Wiceminister spraw wewnętrznych i administracji, Wiesław Szczepański, ogłosił, że dofinansowania na remonty mieszkań oraz budynków mieszkalnych dotarły już do 3 tys. 135 rodzin, a łączna suma wsparcia wynosi ponad 218 mln zł. Ciekawostką jest, że na pozostałe zasiłki przeznaczono aż 311 mln zł. W rezultacie do gmin trafiło łącznie pół miliarda złotych przeznaczonych na pomoc dla ofiar powodzi. Minister wyjaśnił, że wsparcie to zostało przygotowane niezwłocznie po katastrofie.
REAKCJA NA ZARZUTY O NIEDOSTATECZNEJ POMOCY
W odpowiedzi na zarzuty dotyczące niewystarczającej pomocy dla powodzian, Szczepański przyznał, że reakcja rządu mogła być lepsza. Zauważył, że w wielu gminach brakowało osób do pomocy w obsłudze wniosków. „Zwracaliśmy się do wojewodów, aby zgłaszali gminom potrzebę wsparcia pracownikami. Zostało oddelegowanych ponad 100 osób, które miały pomóc samorządom” – dodał.
Wiceszef MSWiA przyznał, że „decyzja mogła zapaść wcześniej”, a w związku z tym przeprosił osoby dotknięte żywiołem. Obiecał, że rząd będzie działał tak, aby proces odbudowy i wsparcia ludzi przebiegał jak najszybciej.
NOWE TRASY DLA DŁUGO OCZEKIWANEJ POMOCY
Szczepański podkreślił, że 3 tys. 135 rodzin otrzymało już dofinansowanie na remont za ponad 218 mln zł. Dodał, że wciąż czekają na realizację kolejne wnioski, a zapewnienia płynące z rządu mówią o ich rozpatrywaniu już w tym tygodniu.
Warto zauważyć, że na kontach wojewodów opolskiego i dolnośląskiego, gdzie sytuacja jest szczególnie trudna, znajduje się niemal 100 mln zł, które mogą być przeznaczone na wypłaty dla poszkodowanych.
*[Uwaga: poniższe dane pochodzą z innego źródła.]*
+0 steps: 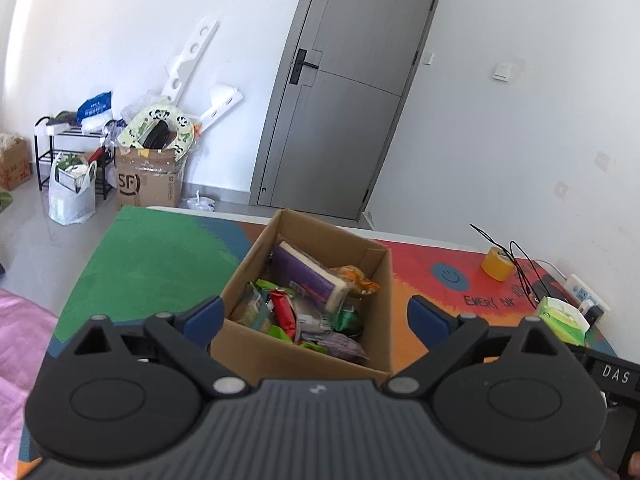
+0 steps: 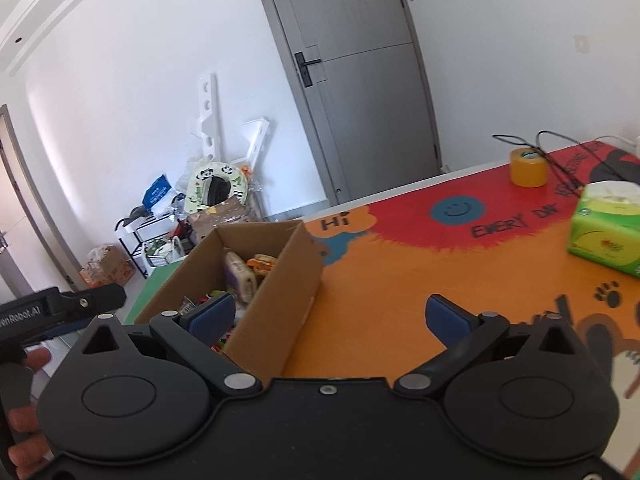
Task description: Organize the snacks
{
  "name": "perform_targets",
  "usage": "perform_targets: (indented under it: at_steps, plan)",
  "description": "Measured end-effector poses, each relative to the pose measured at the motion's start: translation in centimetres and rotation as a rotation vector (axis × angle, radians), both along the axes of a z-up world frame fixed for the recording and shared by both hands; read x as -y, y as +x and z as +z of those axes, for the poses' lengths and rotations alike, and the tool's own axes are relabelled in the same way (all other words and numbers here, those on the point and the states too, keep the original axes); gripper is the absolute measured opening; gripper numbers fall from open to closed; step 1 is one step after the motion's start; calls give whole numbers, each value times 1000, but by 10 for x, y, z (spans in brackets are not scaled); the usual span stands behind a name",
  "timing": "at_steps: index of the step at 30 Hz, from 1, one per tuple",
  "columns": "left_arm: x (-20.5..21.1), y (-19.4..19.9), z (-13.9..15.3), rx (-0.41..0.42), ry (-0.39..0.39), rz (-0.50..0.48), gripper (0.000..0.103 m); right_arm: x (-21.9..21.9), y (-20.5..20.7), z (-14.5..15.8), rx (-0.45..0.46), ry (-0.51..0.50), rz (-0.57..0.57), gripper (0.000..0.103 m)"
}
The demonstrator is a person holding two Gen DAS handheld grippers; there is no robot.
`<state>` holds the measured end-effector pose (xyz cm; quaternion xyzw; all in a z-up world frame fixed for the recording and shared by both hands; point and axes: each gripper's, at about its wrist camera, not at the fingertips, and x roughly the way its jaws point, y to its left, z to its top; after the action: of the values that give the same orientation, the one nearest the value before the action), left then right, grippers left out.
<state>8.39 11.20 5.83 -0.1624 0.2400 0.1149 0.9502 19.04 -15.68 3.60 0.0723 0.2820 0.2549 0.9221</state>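
Observation:
An open cardboard box [image 1: 362, 350] sits on the colourful table [image 1: 152, 264]. It holds several snack packets: a purple and cream pack [image 1: 312, 276], a red pack [image 1: 284, 312], green wrappers and an orange pack [image 1: 356, 276]. My left gripper [image 1: 316, 314] is open and empty, held above the box's near side. In the right wrist view the box [image 2: 280, 300] is left of centre with snacks [image 2: 240, 276] inside. My right gripper [image 2: 330, 318] is open and empty, its left finger over the box's near right corner.
A yellow tape roll [image 2: 528, 168], black cables [image 2: 560, 160] and a green tissue pack [image 2: 604, 228] lie at the table's right. A power strip [image 1: 584, 292] is at the far right edge. Boxes, bags and a rack [image 1: 72, 148] stand by the wall beside a grey door [image 1: 344, 92].

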Motion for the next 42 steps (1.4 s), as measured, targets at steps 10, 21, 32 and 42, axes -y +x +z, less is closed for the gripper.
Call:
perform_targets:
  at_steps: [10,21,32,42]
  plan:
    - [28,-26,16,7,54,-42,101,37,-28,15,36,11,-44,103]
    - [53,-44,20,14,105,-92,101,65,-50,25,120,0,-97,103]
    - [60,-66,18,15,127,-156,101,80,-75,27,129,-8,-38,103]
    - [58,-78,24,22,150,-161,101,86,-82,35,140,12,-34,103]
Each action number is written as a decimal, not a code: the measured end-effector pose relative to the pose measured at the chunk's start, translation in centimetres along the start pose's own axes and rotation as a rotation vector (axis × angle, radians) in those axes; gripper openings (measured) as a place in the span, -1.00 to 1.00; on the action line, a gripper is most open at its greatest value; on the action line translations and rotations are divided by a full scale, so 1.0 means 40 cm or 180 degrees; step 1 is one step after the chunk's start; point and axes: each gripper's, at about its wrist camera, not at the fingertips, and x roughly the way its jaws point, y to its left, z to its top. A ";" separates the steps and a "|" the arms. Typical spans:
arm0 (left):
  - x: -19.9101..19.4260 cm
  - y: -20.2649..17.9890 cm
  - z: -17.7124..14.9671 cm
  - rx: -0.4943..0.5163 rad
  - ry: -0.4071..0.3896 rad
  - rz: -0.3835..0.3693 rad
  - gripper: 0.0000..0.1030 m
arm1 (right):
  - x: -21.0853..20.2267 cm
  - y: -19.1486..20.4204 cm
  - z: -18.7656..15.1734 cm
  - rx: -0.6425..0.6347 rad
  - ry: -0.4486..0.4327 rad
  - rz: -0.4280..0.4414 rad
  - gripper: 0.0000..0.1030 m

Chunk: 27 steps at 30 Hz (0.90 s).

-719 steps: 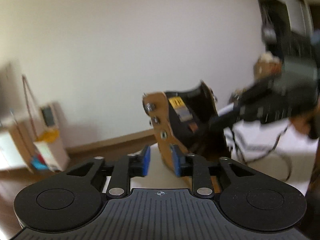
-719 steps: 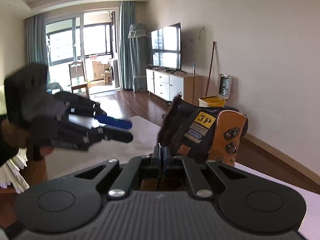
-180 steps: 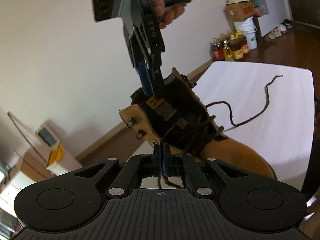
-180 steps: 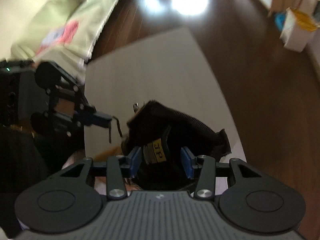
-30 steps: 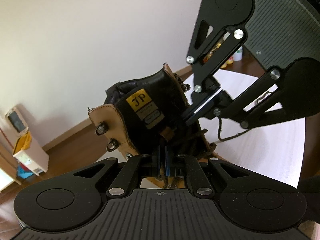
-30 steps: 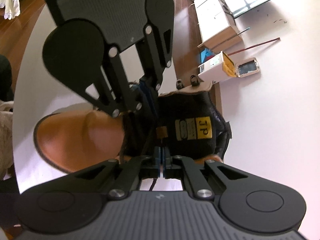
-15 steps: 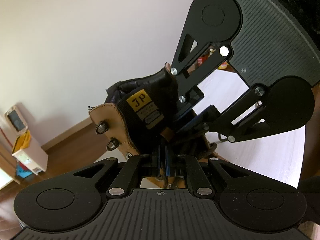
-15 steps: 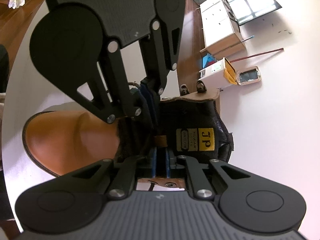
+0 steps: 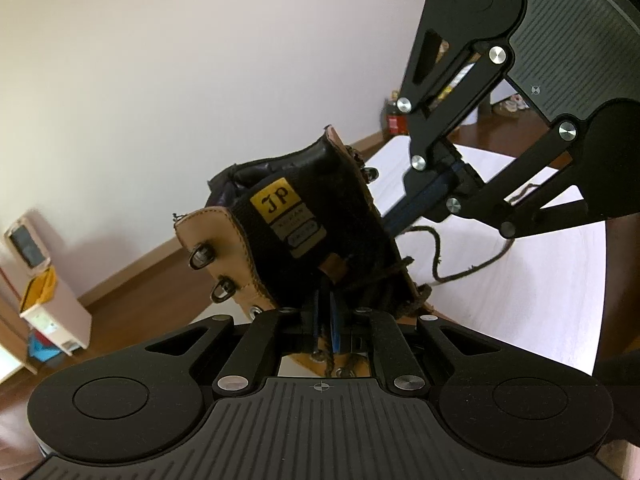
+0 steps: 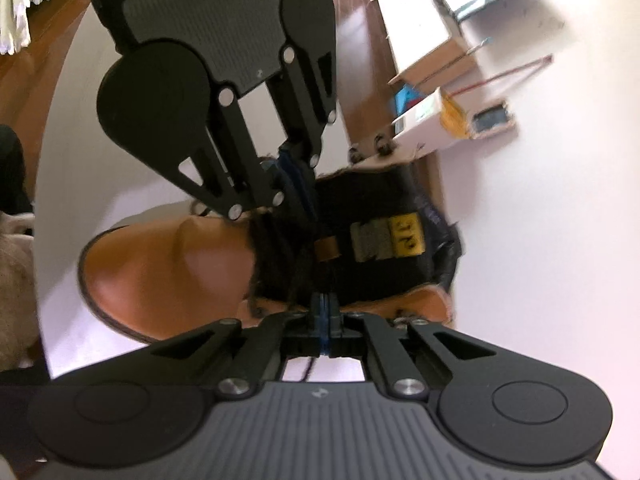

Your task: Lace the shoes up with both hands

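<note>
Both tongs pinch the lace: left tongs [image 9: 325,312], right tongs [image 10: 325,312]. Uneven pulling may tip the boot [image 10: 168,272] or slip the lace [image 9: 436,256].

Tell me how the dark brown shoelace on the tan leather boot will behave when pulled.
The dark brown shoelace is probably floppy: its loose run curls in slack loops on the white table. It looks rough and fuzzy, so it likely drags through the eyelets rather than slipping. The tan leather boot looks bulky, yet a hard tug may shift it.
</note>
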 end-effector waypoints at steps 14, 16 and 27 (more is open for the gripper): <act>-0.006 0.014 -0.019 -0.0286 -0.0011 -0.0065 -0.85 | 0.050 0.038 0.015 -0.0349 -0.0037 -0.0162 -0.91; -0.002 0.013 -0.020 -0.0275 -0.0014 -0.0069 -0.85 | 0.054 0.030 0.016 -0.0247 -0.0034 -0.0118 -0.97; 0.026 0.011 -0.014 -0.0235 -0.0029 -0.0122 -0.84 | 0.010 0.008 -0.001 0.0062 0.0016 0.0018 -0.99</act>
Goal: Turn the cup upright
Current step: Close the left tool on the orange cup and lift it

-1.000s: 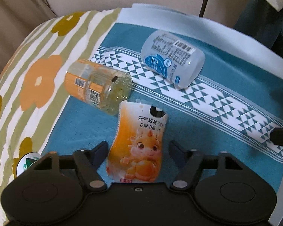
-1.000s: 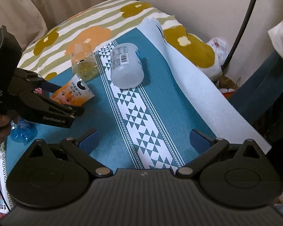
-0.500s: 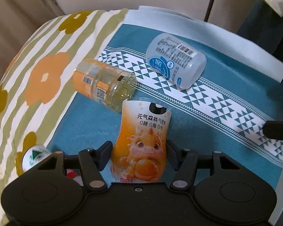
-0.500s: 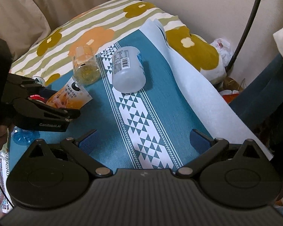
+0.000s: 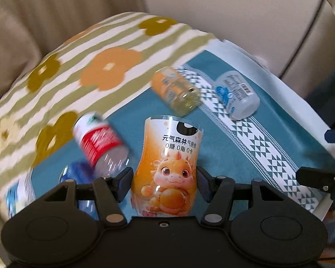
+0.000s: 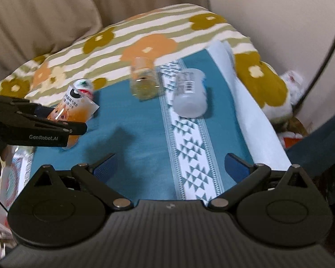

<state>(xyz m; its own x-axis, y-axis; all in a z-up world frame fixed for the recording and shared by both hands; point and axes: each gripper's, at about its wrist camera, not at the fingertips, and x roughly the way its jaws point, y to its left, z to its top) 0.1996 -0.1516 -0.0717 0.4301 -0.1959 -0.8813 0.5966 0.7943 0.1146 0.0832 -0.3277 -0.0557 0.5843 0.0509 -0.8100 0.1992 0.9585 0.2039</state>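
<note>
My left gripper (image 5: 164, 184) is shut on the orange cartoon-dragon cup (image 5: 167, 165) and holds it tilted, its open rim pointing away from me. In the right wrist view the same cup (image 6: 74, 111) is lifted off the blue cloth in the left gripper (image 6: 76, 129), at the left. My right gripper (image 6: 170, 167) is open and empty above the near part of the blue cloth (image 6: 134, 138).
A yellow-orange clear cup (image 5: 176, 90) and a white labelled cup (image 5: 236, 95) lie on their sides on the patterned cloth. A red-and-white bottle (image 5: 98, 139) lies left of the held cup. The flowered cover (image 5: 89, 67) lies behind.
My left gripper closed on the orange cup and lifted and swung it up; the view tilted toward the wall. A red-and-white bottle came into view. The right gripper stayed open.
</note>
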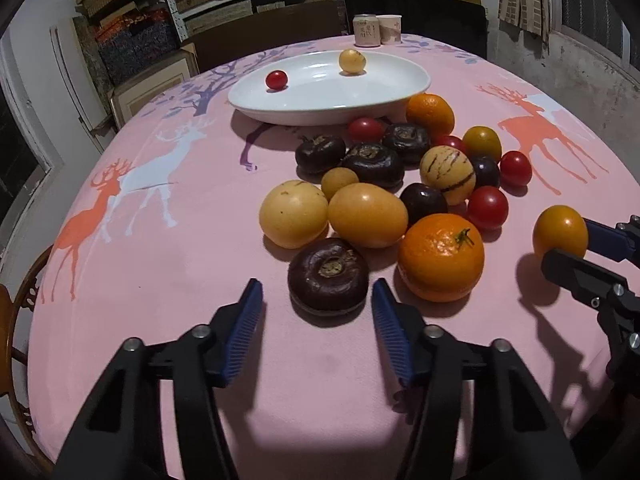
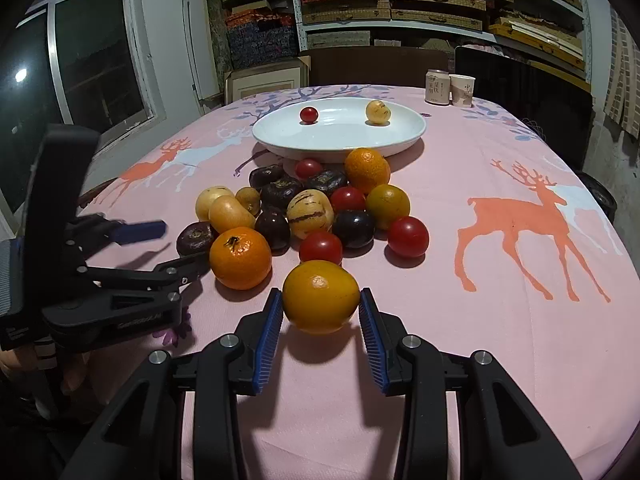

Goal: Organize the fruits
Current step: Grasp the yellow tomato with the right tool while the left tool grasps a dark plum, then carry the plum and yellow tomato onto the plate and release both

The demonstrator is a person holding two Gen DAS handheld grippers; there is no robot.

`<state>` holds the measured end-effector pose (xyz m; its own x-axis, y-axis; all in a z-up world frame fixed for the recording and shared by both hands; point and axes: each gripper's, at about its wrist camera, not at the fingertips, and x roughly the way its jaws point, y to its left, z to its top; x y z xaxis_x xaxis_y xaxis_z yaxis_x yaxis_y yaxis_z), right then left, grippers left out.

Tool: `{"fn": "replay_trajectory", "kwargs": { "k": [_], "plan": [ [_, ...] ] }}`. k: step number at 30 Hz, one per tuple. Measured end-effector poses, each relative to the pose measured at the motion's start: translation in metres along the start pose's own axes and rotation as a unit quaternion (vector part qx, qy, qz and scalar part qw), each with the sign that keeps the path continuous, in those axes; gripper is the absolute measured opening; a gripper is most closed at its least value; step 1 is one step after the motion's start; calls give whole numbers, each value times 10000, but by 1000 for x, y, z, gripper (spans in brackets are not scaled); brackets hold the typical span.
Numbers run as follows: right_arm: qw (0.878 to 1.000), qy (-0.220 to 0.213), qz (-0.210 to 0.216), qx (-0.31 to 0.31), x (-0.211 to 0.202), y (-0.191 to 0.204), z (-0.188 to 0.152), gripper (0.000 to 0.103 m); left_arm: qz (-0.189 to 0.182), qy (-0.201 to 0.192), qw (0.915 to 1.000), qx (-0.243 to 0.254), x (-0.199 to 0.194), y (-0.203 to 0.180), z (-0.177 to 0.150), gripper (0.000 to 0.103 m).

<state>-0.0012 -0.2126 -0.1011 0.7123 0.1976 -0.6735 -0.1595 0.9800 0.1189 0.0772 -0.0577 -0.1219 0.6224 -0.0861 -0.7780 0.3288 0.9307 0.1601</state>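
Note:
A heap of fruit lies mid-table: oranges [image 1: 441, 257], red cherry tomatoes [image 1: 487, 207], dark brown water chestnuts, yellow fruits [image 1: 293, 213] and a striped melon [image 1: 447, 173]. Behind it, a white plate [image 1: 328, 110] holds one cherry tomato [image 1: 276, 79] and one small yellow fruit [image 1: 352, 61]. My left gripper [image 1: 317, 294] stands open, its blue pads on either side of the nearest water chestnut [image 1: 328, 274], with a gap on the left side. My right gripper [image 2: 321, 308] is shut on a yellow-orange round fruit [image 2: 320, 296] and holds it just above the cloth, right of the heap.
The pink tablecloth [image 2: 500, 320] has deer prints. A can [image 1: 366, 30] and a paper cup [image 1: 389, 28] stand at the far edge. A wooden chair [image 1: 16, 308] sits at the left table edge, dark chairs behind. Shelves of boxes fill the back wall.

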Motion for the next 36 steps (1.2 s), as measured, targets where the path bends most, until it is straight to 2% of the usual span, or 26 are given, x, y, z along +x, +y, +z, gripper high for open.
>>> {"fn": "replay_trajectory", "kwargs": {
  "k": [1, 2, 16, 36],
  "plan": [
    [10000, -2, 8, 10, 0, -1, 0, 39, -24, -34, 10000, 3, 1, -1, 1, 42],
    [10000, -1, 7, 14, 0, -2, 0, 39, -1, -47, 10000, 38, 1, -3, 1, 40],
    [10000, -66, 12, 47, -4, -5, 2, 39, -59, -395, 9990, -221, -29, 11, -9, 40],
    [9988, -481, 49, -67, -41, 2, 28, 39, 93, -1063, 9925, -594, -87, 30, 2, 40]
  ]
}}
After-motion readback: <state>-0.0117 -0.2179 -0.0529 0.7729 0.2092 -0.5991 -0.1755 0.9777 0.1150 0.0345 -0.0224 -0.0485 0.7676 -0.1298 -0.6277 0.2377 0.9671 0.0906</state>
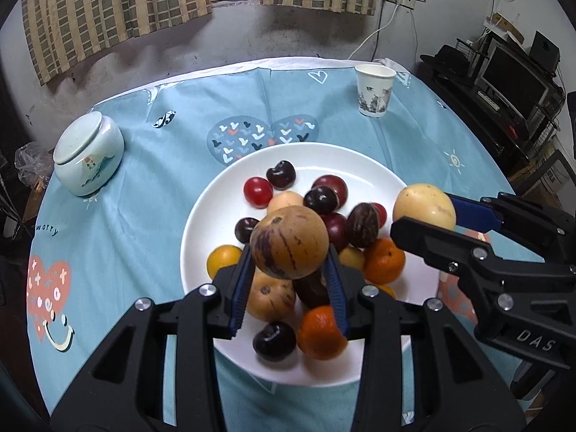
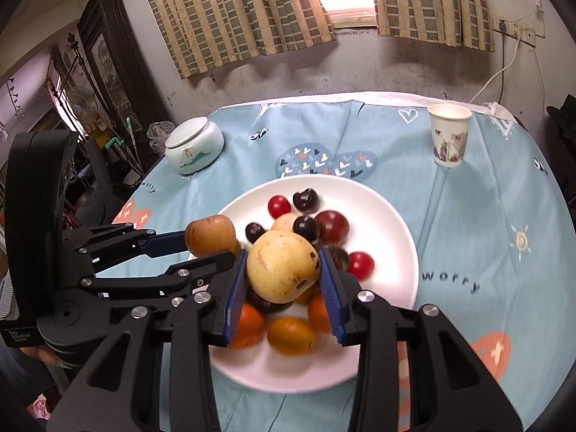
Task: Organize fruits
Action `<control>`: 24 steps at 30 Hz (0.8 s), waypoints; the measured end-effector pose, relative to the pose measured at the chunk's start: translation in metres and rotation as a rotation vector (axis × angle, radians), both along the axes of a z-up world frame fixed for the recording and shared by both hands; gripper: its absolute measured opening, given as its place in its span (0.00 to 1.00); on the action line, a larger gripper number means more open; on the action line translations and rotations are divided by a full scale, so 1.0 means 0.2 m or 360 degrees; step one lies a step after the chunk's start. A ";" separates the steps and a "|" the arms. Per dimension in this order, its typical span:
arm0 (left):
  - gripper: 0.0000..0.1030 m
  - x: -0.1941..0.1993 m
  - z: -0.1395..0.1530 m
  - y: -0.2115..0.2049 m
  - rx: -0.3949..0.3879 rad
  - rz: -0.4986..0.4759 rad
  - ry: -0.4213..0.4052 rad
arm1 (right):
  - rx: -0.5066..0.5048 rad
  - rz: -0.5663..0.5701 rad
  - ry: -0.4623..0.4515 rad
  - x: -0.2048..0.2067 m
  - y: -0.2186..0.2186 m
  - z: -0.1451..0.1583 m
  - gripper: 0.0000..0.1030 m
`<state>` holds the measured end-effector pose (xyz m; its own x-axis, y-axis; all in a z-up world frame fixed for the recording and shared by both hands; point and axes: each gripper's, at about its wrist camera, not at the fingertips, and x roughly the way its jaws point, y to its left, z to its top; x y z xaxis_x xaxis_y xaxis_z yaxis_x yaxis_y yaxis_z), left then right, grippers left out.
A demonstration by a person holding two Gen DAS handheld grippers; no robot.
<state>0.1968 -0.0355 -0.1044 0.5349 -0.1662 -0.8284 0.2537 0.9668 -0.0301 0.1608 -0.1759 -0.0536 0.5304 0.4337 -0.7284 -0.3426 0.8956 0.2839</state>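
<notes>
A brown fruit (image 1: 289, 241) is clamped between the blue pads of the left gripper (image 1: 289, 280), above the white plate (image 1: 201, 223). A yellow fruit (image 2: 283, 267) is gripped by the right gripper (image 2: 284, 288), also over the plate. Cherries (image 1: 280, 174), tomatoes (image 1: 257, 191) and oranges (image 1: 384, 260) are heaped on the plate, which is set on a blue cloth (image 1: 144, 187).

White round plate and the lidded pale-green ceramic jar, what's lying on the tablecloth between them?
Nothing: between the white round plate and the lidded pale-green ceramic jar there is only bare light-blue printed tablecloth, clearest in the left wrist view.
</notes>
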 end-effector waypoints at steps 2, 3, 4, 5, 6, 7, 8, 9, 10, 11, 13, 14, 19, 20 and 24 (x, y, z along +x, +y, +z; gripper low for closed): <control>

ODSZKODOWANIA I OCENY ZNISZCZEŃ
W kontekście pretensji powodzian o niskie odszkodowania, Szczepański objaśnił zasady, według których przyznawane są środki. Odszkodowanie w wysokości 200 tys. zł przysługuje tylko wtedy, gdy budynek nie nadaje się do użytku z powodu zagrożenia konstrukcyjnego. W innych przypadkach rzeczoznawcy ustalają procent zniszczenia, a odszkodowanie jest odpowiednio obliczane.
Wskazał również, że to samorządy dokonują wyliczeń stanu zniszczenia, a każdy, kto jest niezadowolony z podjętych decyzji, ma prawo się odwołać. Potrzeba zaznaczenia, że ministerstwo ani wojewoda nie wprowadzają zmian w tych ocenach.
Oby te słowa przyniosły ulgę tym, którzy wciąż oczekują wsparcia i szybkiej reakcji na ich nieszczęścia. Sprawa powodzi pozostaje przedmiotem szczególnej troski, a cała sytuacja podkreśla, jak istotna jest zadbanie o tych, którzy znaleźli się w kryzysie.